Es ist deine Entscheidung, ob du die Entschuldigung für ehrlich ansiehst oder nicht. Wenn du es nicht tust, dann ist das immer noch dein gutes Recht. Natürlich kann er das einwenden und sagen, er hätte sich entschuldigt. Deshalb ist es jetzt wichtig zu klären, ob ihm klar war (schriftlich!), dass er sich in einen gewissen Zeitraum zu entschuldigen hatte und nicht am Tag der Fahrt, weil das nicht mehr glaubhaft ist und er scheinbar seine eigenen Regeln macht. Das würde ich heranziehen und sagen, dass du auch deshalb die Verantwortung für seine Mitnahme nicht übernehmen konntest, weil du ihm nach dem Vorfall das Vertrauen entgegen bringen kannst, wenn er dann so wieder eigenständig handelt.
Wenn der Zeitraum schriftlich bekannt war, ist das gut und du bist da nicht verpflichtet zu gucken, dass er auch seine Mails liest.

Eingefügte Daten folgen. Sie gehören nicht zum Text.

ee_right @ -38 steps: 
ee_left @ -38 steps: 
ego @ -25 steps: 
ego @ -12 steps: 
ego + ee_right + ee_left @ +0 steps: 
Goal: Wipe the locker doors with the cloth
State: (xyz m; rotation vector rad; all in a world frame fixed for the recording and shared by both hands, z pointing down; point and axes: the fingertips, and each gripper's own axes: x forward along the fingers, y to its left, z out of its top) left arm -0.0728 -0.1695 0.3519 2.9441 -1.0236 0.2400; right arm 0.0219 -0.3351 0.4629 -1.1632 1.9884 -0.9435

Den Schülern wird auch bekannt gewesen sein, dass es Aktionstickets waren und das Geld eben nicht erstattet werden kann, wenn man krank ist oder man sich im Vorfeld nicht richtig verhält. Aber das ist nicht ausschlaggebend, es ist viel wichtiger, dass er deine Regeln einhält. Das heißt: Mails lesen, sich in einem Zeitraum vor der Fahrt ehrlich entschuldigen und Verantwortung für sein Verhalten übernehmen. Wenn du das nicht siehst, dann kannst du wiederum nicht die Verantwortung für ihn übernehmen und ihn ausschließen.
Ich würde da auch nicht viel drüber nachdenken, es ist unnötig und ärgerlich, aber es sind Ferien und du kommst jetzt nicht zur Ruhe. Ist doch ok, wenn er nächstes Schuljahr wieder in der Klasse ist. Du hast dir ja nichts vorzuwerfen, sondern er sich.